__TASK INSTRUCTIONS__:
On every line of the listing, check for "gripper"; copy the lines that have it.

☆ ☆ ☆ ☆

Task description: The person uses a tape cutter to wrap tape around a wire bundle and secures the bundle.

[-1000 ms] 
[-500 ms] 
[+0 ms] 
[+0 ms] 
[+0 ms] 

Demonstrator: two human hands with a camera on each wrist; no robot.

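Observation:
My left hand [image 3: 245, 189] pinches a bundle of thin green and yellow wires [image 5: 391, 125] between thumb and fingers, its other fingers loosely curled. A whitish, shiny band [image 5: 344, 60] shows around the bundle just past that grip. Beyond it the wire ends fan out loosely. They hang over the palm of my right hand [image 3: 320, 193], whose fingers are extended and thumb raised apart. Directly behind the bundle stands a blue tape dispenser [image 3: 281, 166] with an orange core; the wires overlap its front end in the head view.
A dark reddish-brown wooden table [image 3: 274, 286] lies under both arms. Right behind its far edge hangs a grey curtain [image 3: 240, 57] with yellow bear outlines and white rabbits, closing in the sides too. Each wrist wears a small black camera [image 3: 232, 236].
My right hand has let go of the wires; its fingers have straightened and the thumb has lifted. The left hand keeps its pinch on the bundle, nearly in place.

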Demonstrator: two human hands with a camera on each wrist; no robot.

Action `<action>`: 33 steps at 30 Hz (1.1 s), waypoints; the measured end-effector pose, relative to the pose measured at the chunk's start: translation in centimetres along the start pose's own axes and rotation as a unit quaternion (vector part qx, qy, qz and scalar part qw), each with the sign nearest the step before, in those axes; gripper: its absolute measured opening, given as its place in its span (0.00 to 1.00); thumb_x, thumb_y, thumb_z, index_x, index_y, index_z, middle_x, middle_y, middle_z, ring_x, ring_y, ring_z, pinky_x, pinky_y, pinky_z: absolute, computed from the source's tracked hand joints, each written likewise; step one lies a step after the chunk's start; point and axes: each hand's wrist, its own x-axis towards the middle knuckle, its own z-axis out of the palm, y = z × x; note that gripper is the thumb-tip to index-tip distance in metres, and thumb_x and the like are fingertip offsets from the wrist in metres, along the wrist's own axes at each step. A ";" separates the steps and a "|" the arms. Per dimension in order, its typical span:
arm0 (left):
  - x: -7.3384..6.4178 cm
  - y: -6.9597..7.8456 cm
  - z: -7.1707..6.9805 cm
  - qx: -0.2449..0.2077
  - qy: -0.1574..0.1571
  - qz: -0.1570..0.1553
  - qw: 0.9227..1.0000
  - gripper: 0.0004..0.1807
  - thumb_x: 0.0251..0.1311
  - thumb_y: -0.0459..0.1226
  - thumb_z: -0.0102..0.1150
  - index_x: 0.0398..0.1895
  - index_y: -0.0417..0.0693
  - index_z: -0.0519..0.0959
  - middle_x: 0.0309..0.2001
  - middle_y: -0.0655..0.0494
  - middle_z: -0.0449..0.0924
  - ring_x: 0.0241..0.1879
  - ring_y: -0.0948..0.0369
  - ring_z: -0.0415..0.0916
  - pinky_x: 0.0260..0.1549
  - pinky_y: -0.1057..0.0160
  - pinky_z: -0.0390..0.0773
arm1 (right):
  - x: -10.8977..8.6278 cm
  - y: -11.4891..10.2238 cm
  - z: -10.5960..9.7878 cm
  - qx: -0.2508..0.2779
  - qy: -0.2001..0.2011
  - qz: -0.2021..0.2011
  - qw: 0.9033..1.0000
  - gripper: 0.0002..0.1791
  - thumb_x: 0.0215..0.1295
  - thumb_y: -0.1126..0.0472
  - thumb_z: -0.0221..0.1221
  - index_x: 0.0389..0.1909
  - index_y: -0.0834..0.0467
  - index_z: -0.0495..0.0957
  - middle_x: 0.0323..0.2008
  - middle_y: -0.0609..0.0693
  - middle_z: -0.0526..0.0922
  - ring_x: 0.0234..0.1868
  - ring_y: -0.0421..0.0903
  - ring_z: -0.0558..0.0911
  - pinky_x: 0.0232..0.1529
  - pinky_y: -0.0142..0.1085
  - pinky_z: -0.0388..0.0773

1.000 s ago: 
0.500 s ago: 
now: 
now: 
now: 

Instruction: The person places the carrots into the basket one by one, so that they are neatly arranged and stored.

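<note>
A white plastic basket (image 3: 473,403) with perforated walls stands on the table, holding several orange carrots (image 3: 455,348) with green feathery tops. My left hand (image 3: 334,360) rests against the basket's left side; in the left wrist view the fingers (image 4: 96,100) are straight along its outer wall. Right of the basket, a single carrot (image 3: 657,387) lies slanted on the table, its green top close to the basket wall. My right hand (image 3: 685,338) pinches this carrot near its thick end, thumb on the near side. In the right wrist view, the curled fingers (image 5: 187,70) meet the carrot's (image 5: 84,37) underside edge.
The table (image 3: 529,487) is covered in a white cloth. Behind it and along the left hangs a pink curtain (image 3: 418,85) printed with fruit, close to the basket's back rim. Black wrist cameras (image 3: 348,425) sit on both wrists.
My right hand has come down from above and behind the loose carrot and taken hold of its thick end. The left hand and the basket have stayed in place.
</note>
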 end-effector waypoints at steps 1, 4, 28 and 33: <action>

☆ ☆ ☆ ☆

__SOLUTION TO THE EXERCISE__:
Action `<action>`: 33 steps at 30 Hz (1.1 s), waypoints; the measured end-effector pose, relative to the pose measured at the chunk's start: translation in centimetres along the start pose's own axes and rotation as a unit quaternion (vector part qx, qy, qz and scalar part qw), each with the sign nearest the step before, in those axes; gripper: its absolute measured opening, given as its place in its span (0.00 to 1.00); thumb_x, thumb_y, thumb_z, index_x, index_y, index_z, middle_x, middle_y, middle_z, ring_x, ring_y, ring_z, pinky_x, pinky_y, pinky_z: absolute, computed from the source's tracked hand joints, each written likewise; step one lies a step after the chunk's start; point and axes: each hand's wrist, its own x-axis towards the middle knuckle, its own z-axis out of the palm, y = z × x; note that gripper is the thumb-tip to index-tip distance in metres, and thumb_x and the like are fingertip offsets from the wrist in metres, along the wrist's own axes at each step. A ";" separates the steps and a "|" the arms. Per dimension in order, its typical span:
  - gripper: 0.0004..0.1807
  - gripper: 0.0002..0.1791

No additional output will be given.